L’administration Biden considère également les démolitions de maisons comme une punition collective. « Nous accordons une grande priorité à cela, sachant que la maison de toute une famille ne devrait pas être démolie pour l’action d’un seul individu », a déclaré le porte-parole du département d’État, Ned Price. dit en 2021.

groupes israéliens de défense des droits de l’homme, y compris B’tselem et le Comité israélien contre les démolitions de maisons, conviennent avec les universitaires internationaux que la pratique viole le droit international. B’tselem cite à la fois la Quatrième Convention de Genève et un verset du Deutéronome qui dit : « Les parents ne seront pas mis à mort pour les enfants, et les enfants ne seront pas mis à mort pour les parents : chacun ne sera mis à mort que pour son propre crime. ”

A qui appartient le terrain une fois la maison démolie ?

En vertu du règlement de 1945, les autorités militaires garder le contrôle du terrainet il revient aux propriétaires d’origine – s’ils sont présents – une fois que les autorités militaires sont parties.

Combien de temps faut-il pour qu’une démolition de maison ait lieu ? Qu’advient-il de la famille?

Généralement, l’armée consulte les services de renseignement israéliens avant d’ordonner la démolition d’une maison. Dans le cas d’attaques très médiatisées, cependant, l’ordre peut tomber immédiatement, comme ce fut le cas vendredi. Les familles ont 48 heures pour faire appel d’une démolition auprès du commandant militaire ou d’une autre autorité compétente.

Cependant, la Cour suprême d’Israël s’est réservé le droit d’examiner les ordres de démolition. Cela peut retarder la démolition pendant des mois ou des années, mais B’Tselem rapporte que dans la majorité des cas, le tribunal confirme finalement la démolition. Dans un cas notable en 2018, le tribunal a arrêté la démolition après que la famille a présenté des preuves montrant que l’agresseur souffrait d’une maladie mentale.

Les maisons peuvent être démolies par des bulldozers. Les appartements ou les chambres sont généralement remplis de ciment, ce qui les rend invivables. Des familles parfois séparés entre parents, du moins à court terme, selon un rapport des Nations Unies.

Selon le Jerusalem Post, la commission de l’armée qui a recommandé de mettre fin à cette pratique en 2005 a rapporté que les familles des terroristes reconstruisent souvent leurs maisons avec des fonds d’indemnisation de l’Autorité palestinienne et d’autres sources. L’Autorité palestinienne verse des allocations mensuelles aux familles des Palestiniens emprisonnés par Israël ou tués lors d’attaques violentes. Israël et ses partisans dénoncent les paiements comme une incitation au terrorisme.

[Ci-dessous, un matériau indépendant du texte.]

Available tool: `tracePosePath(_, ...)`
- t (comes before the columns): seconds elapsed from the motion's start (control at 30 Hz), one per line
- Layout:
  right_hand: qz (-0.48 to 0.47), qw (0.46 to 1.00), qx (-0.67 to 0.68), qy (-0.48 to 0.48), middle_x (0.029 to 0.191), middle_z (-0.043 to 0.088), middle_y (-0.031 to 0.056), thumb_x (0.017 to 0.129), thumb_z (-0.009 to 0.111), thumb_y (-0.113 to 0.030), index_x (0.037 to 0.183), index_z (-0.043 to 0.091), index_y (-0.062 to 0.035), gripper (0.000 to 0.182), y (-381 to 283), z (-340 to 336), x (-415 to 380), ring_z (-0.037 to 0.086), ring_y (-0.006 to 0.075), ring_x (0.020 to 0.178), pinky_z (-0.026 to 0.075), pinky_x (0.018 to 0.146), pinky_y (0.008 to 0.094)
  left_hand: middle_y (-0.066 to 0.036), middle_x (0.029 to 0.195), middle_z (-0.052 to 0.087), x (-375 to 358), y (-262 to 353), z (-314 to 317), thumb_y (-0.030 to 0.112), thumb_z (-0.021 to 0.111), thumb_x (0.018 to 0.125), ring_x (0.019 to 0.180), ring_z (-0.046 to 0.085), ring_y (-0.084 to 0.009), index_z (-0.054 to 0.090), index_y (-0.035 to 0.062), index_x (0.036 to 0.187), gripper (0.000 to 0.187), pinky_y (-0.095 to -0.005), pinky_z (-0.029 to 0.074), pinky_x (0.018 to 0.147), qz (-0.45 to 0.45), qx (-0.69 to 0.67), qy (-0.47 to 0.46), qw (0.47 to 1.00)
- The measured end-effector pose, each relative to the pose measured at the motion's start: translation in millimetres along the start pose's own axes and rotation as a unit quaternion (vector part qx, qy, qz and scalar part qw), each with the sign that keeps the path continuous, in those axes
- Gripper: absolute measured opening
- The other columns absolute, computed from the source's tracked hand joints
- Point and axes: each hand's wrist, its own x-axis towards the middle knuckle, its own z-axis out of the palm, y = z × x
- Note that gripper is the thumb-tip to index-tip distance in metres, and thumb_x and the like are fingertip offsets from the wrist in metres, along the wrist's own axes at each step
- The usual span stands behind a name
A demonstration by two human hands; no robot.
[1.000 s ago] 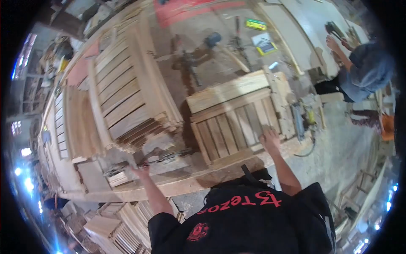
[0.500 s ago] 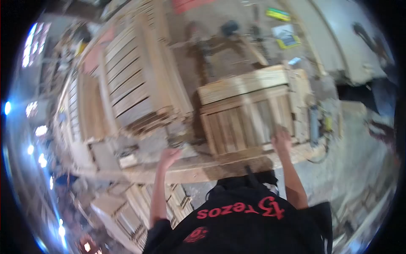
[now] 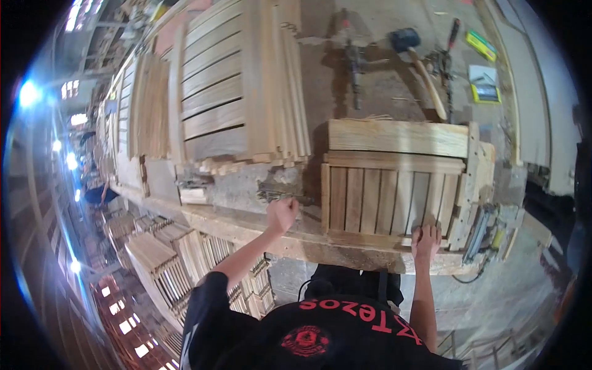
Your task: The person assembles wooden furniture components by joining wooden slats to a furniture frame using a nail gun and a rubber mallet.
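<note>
A slatted wooden panel [image 3: 370, 200] lies flat on the workbench, framed by rails, with a pale board [image 3: 398, 137] along its far side. My right hand [image 3: 427, 242] rests at the panel's near rail, its fingers curled over the wood. Left of the panel, my left hand [image 3: 282, 214] is closed, beside a small heap of thin metal pieces [image 3: 276, 192], perhaps nails. Whatever its fingers hold, if anything, is hidden.
Beyond the panel lie a black-headed mallet [image 3: 404, 41], a long metal tool [image 3: 353, 61] and a yellow-edged box [image 3: 484, 84]. Stacked slatted panels [image 3: 213, 80] stand left on the bench [image 3: 296, 248]. A grey tool [image 3: 480, 233] sits right; more panels [image 3: 161, 265] are below left.
The view has shifted, and the bench now appears straighter and sharper. My left hand has come closer to the metal heap. My right hand stays at the panel's near right part.
</note>
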Motion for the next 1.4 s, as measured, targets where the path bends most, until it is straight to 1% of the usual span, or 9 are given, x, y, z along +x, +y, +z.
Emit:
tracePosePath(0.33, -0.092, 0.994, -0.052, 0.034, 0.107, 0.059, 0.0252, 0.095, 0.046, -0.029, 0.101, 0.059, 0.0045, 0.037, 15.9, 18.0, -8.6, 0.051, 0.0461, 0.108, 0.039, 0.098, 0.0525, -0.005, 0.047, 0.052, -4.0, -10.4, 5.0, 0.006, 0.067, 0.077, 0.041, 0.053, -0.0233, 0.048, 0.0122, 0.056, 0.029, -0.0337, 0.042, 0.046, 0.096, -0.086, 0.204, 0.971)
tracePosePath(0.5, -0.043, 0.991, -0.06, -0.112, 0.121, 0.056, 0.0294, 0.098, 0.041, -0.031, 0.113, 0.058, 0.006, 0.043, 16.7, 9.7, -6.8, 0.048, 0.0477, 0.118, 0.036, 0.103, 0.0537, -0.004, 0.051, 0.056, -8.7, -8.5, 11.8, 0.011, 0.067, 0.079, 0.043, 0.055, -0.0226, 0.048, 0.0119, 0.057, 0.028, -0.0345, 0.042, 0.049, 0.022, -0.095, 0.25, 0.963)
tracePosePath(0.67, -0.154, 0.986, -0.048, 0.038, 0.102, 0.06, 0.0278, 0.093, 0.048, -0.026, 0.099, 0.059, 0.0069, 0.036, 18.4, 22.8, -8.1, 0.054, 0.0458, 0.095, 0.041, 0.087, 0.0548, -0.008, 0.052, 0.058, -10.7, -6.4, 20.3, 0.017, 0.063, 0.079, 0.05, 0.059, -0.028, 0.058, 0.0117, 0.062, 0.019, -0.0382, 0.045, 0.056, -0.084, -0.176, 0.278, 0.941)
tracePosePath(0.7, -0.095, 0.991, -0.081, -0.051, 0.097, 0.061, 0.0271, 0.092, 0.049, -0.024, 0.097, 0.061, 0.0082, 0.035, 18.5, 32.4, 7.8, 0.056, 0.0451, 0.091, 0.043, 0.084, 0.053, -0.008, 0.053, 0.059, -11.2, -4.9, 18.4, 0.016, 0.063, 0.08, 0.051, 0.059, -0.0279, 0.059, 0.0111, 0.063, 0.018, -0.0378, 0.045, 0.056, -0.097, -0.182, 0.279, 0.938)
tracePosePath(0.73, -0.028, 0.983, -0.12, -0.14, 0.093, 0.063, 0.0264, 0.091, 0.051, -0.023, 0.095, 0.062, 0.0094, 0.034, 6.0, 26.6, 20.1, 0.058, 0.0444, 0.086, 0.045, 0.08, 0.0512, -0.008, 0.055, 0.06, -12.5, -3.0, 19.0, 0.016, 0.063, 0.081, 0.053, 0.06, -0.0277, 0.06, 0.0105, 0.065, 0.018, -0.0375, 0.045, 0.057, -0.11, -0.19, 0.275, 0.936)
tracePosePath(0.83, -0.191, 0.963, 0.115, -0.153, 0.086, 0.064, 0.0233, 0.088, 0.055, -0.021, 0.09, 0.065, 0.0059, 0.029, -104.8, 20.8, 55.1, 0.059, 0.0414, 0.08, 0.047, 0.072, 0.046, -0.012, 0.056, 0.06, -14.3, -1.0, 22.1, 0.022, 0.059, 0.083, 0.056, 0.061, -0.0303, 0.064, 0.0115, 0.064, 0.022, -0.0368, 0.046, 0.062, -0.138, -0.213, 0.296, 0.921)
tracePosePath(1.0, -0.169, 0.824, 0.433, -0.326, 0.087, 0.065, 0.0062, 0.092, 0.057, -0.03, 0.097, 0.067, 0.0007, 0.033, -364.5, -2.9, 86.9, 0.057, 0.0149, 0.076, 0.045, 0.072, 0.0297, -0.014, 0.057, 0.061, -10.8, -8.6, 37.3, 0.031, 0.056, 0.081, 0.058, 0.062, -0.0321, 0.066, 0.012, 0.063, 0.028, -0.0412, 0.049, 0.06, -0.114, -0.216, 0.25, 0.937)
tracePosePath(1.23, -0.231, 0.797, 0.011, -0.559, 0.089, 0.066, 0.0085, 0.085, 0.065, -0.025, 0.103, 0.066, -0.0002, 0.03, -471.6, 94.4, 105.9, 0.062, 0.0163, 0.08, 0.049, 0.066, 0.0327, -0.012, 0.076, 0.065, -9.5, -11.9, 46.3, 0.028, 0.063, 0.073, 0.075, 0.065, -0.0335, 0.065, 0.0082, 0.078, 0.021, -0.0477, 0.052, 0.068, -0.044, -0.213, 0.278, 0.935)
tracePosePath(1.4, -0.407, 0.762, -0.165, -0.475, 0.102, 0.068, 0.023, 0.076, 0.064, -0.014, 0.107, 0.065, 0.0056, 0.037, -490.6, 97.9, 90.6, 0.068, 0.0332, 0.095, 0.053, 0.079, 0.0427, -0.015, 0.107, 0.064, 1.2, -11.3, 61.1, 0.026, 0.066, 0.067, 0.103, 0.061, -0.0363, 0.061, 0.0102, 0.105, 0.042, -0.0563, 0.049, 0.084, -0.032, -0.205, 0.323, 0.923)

Combien de démolitions de maisons ont eu lieu ? Les maisons sont-elles démolies pour des raisons autres que la dissuasion ?

Selon l’Israel Democracy Institute, plus de 50 maisons « ont été entièrement ou partiellement démolies » entre 2014 et 2019 pour dissuader le terrorisme. Hamoked, un groupe israélien de défense des droits de l’homme, a placé le total depuis 2014 à 75, selon Haaretz.

Israël a démoli un bien plus grand nombre de bâtiments palestiniens faute de permis de construire. Des groupes palestiniens et des organisations israéliennes de défense des droits de l’homme affirment que les Palestiniens faire face à la discrimination dans l’obtention de tels permis. Israël a également une politique de démolir des habitations palestiniennes pour être construit dans une zone militaire fermée.

Le même article universitaire qui a conclu que la démolition des maisons des kamikazes était un moyen de dissuasion efficace a également constaté que les démolitions de maisons pour d’autres raisons – y compris à titre préventif – ont stimulé une augmentation des attaques terroristes.